THE PROBLEM -
The complete listing should be restated exactly.
· · ·
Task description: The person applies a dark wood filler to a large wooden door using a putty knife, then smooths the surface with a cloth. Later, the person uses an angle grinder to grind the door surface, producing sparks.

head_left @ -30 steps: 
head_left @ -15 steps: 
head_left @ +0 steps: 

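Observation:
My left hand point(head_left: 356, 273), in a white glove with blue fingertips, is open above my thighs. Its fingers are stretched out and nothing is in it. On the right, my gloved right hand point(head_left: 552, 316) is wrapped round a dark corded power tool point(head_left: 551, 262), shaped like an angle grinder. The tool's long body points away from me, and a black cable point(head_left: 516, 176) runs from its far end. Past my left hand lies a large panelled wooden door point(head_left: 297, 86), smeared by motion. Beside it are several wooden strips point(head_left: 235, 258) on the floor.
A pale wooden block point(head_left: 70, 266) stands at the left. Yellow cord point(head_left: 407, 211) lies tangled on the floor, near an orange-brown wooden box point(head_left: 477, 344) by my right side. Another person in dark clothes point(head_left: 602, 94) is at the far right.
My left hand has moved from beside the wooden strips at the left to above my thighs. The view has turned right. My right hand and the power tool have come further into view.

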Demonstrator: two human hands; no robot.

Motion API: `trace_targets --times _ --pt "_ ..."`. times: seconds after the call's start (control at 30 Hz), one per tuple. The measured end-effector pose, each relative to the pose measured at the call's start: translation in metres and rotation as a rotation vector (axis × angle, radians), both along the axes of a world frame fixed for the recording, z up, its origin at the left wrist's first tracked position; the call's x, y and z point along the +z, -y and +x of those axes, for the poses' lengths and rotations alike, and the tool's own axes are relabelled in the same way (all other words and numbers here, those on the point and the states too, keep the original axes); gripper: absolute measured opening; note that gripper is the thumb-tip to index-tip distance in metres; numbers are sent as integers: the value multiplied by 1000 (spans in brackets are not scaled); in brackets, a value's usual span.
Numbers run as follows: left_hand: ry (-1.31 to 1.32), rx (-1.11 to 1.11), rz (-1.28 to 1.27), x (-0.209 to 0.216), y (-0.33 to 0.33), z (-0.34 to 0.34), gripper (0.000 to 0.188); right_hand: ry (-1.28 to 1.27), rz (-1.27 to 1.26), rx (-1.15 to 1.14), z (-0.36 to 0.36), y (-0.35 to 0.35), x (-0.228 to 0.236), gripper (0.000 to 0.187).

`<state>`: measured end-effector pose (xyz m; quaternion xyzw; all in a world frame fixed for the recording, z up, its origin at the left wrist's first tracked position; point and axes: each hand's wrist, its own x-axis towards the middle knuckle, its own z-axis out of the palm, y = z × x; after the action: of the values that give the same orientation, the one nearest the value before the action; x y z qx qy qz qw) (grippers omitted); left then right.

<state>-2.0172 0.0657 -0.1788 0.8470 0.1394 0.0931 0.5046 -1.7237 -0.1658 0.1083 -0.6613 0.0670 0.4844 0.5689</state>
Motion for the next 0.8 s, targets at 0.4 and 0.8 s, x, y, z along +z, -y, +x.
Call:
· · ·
SOLUTION TO THE PROBLEM -
Task description: The person applies a dark wood filler to a large wooden door using a putty knife, then smooths the surface with a cloth. Later, the person uses an angle grinder to grind the door surface, producing sparks.

head_left @ -30 steps: 
head_left @ -15 steps: 
head_left @ +0 steps: 

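Observation:
My left hand point(head_left: 356, 273), in a white glove with blue fingertips, is open above my thighs. Its fingers are stretched out and nothing is in it. On the right, my gloved right hand point(head_left: 552, 316) is wrapped round a dark corded power tool point(head_left: 551, 262), shaped like an angle grinder. The tool's long body points away from me, and a black cable point(head_left: 516, 176) runs from its far end. Past my left hand lies a large panelled wooden door point(head_left: 297, 86), smeared by motion. Beside it are several wooden strips point(head_left: 235, 258) on the floor.
A pale wooden block point(head_left: 70, 266) stands at the left. Yellow cord point(head_left: 407, 211) lies tangled on the floor, near an orange-brown wooden box point(head_left: 477, 344) by my right side. Another person in dark clothes point(head_left: 602, 94) is at the far right.
My left hand has moved from beside the wooden strips at the left to above my thighs. The view has turned right. My right hand and the power tool have come further into view.
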
Demonstrator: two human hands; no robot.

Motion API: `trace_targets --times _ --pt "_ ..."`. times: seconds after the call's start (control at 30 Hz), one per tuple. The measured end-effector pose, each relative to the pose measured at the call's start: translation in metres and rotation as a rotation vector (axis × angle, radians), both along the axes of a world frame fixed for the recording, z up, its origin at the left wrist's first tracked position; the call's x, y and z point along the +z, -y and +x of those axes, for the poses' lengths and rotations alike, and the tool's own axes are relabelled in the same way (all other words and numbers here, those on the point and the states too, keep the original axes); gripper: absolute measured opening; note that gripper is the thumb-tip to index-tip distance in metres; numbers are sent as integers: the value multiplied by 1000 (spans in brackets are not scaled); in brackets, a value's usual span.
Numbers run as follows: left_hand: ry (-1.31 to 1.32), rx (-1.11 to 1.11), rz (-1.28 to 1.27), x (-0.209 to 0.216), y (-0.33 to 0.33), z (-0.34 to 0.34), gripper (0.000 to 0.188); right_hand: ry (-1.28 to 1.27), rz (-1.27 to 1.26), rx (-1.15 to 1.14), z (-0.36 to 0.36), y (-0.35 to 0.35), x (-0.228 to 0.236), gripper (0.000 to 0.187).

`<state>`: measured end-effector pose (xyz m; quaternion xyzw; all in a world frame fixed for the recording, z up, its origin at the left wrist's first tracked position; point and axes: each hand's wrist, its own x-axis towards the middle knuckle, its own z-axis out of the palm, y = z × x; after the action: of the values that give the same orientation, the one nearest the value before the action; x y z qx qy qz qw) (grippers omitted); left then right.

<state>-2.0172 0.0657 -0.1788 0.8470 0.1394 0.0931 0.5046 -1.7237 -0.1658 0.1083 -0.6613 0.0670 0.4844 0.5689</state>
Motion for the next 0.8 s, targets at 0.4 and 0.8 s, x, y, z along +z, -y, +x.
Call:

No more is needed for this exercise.